Restate exactly the lines from the top of the listing below to the line containing "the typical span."; the remaining lines are not wanted.
▽
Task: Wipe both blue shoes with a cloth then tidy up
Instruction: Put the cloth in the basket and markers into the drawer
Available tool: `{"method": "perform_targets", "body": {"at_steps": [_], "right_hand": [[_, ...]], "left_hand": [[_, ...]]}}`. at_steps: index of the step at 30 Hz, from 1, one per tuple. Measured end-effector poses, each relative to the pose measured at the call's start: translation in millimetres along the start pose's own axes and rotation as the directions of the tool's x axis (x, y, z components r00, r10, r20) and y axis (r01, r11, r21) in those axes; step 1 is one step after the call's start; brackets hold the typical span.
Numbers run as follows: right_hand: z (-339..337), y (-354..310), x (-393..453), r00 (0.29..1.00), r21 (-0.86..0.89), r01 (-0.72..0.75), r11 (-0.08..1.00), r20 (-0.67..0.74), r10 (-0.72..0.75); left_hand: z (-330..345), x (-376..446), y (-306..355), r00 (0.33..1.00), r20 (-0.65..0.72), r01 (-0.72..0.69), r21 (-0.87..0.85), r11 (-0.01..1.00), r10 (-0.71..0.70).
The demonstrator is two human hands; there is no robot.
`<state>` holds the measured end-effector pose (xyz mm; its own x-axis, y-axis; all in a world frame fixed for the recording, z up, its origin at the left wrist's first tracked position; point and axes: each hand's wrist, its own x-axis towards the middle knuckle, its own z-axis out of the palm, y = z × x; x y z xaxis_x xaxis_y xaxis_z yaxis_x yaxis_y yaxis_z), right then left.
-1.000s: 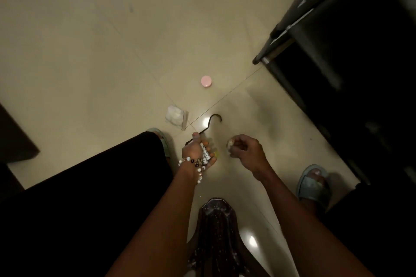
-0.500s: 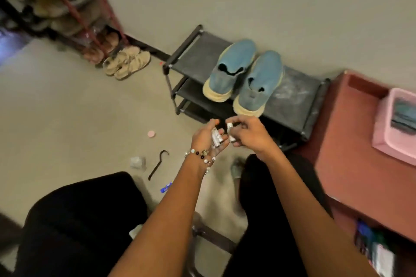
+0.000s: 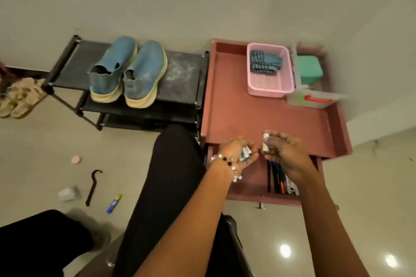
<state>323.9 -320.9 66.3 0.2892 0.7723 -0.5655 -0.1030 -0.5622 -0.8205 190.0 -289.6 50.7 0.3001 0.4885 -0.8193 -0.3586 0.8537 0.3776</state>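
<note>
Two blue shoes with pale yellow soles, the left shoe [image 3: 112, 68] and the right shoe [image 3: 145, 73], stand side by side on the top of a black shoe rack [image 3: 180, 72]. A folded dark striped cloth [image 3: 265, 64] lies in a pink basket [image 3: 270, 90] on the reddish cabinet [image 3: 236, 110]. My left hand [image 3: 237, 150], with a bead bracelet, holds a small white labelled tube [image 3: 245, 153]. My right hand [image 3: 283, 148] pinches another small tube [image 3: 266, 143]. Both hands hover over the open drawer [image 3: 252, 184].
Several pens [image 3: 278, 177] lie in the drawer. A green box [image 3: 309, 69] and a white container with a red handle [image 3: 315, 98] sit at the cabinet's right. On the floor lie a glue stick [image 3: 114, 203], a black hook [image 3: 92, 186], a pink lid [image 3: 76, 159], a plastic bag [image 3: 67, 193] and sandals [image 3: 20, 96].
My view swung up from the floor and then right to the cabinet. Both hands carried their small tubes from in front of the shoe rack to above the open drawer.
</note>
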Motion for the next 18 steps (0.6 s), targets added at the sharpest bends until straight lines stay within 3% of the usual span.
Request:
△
Answer to this task
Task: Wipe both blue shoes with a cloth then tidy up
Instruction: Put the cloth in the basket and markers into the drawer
Available tool: `{"method": "perform_targets", "body": {"at_steps": [_], "right_hand": [[_, ...]], "left_hand": [[_, ...]]}}`. at_steps: index of the step at 30 Hz, from 1, one per tuple. Measured end-effector poses, each relative to the pose measured at the call's start: translation in millimetres along the start pose's own axes and rotation as the directions of the tool's x axis (x, y, z components r00, r10, r20) and y axis (r01, r11, r21) in those axes; step 1 is one step after the call's start; brackets hold the typical span.

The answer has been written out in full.